Alors si nous souhaitons construire une société de développement du bien-être, dans lequel nous profiterions de la diversité de tous les individus, nous devons commencer par, adapter les cadres physiques et humains, mais aussi et surtout, changer notre culture et notre vision de la situation d’handicap.

Même si depuis 2002, la France s’est engagée dans une politique volontariste d’insertion des personnes handicapées, il a fallu attendre trois ans pour qu’une loi pour l’égalité des droits et des chances, la participation et la citoyenneté des personnes handicapées, soit adoptée.

Les principales orientations sont :

  1. L’accessibilité généralisée pour tous les domaines de la vie sociale : la personne en situation d’handicap a le droit de s’inscrire dans des projets répondant à ses désirs, tant dans les domaines scolaire, professionnel, artistique ou sportif. Les aménagements nécessaires (emploi, cadre bâti, transports...) doivent donc être faits si nous ne voulons pas que la personne handicapée soit coupée de la cité, mise sous tutelle économique, et considérée à vie comme un individu de statut de mineur.
  2. Le droit à compensation des conséquences du handicap (par exemple, majoration de la durée d’une épreuve d’examen ou de concours)
  3. La sensibilisation de la société civile et des employeurs : la compréhension du handicap relève de l’intelligence et du droit humain, et non de l’émotion et de la bonne conscience. Notre culture doit changer.

Malgré tout, des situations inadmissibles perdurent.



L’un des exemples les plus flagrants concernent la recrudescence de malades mentaux dans les prisons: les chiffres sont alarmants. Les principales raisons proviennent :

  • d’une part, de la réforme du code pénal de 1993 qui établit la responsabilité pénale des personnes dont le discernement est altéré au moment des faits,
  • et d’autre part, du manque de structures de psychiatrie, d’hôpitaux et de centres médico-psychologiques : c'est ainsi que nombre de patients restent sans soins et entrent dans une spirale de petits délits qui les mène en prison.

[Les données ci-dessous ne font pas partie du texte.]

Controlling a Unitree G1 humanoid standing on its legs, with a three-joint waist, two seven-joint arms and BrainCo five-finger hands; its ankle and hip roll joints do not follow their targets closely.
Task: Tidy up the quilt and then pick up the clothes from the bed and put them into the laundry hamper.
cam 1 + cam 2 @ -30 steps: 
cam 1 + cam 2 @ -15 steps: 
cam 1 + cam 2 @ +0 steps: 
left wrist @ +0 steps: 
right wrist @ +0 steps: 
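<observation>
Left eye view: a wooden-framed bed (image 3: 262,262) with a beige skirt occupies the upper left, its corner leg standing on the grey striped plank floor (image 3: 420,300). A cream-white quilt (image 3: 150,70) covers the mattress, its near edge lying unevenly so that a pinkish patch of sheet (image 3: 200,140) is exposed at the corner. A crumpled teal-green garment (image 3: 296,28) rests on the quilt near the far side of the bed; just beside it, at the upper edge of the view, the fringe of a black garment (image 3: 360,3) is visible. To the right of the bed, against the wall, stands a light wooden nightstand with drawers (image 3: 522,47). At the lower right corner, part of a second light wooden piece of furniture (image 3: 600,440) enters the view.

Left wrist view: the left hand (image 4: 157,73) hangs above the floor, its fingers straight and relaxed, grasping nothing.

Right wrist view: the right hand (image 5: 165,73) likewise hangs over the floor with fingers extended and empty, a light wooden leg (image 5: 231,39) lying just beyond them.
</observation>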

Tout le monde se souvient de l’horrible affaire de cannibalisme de janvier 2007, dans l’une des cellules de la maison d’arrêt de Rouen.



Cette abominable fait révèle que malgré l’élan de la France, des progrès restent encore à faire si nous souhaitons renforcer notre cohésion nationale pour davantage de justice et donc davantage d’attention aux plus vulnérables qui ont droit à la solidarité de l’ensemble de la collectivité nationale.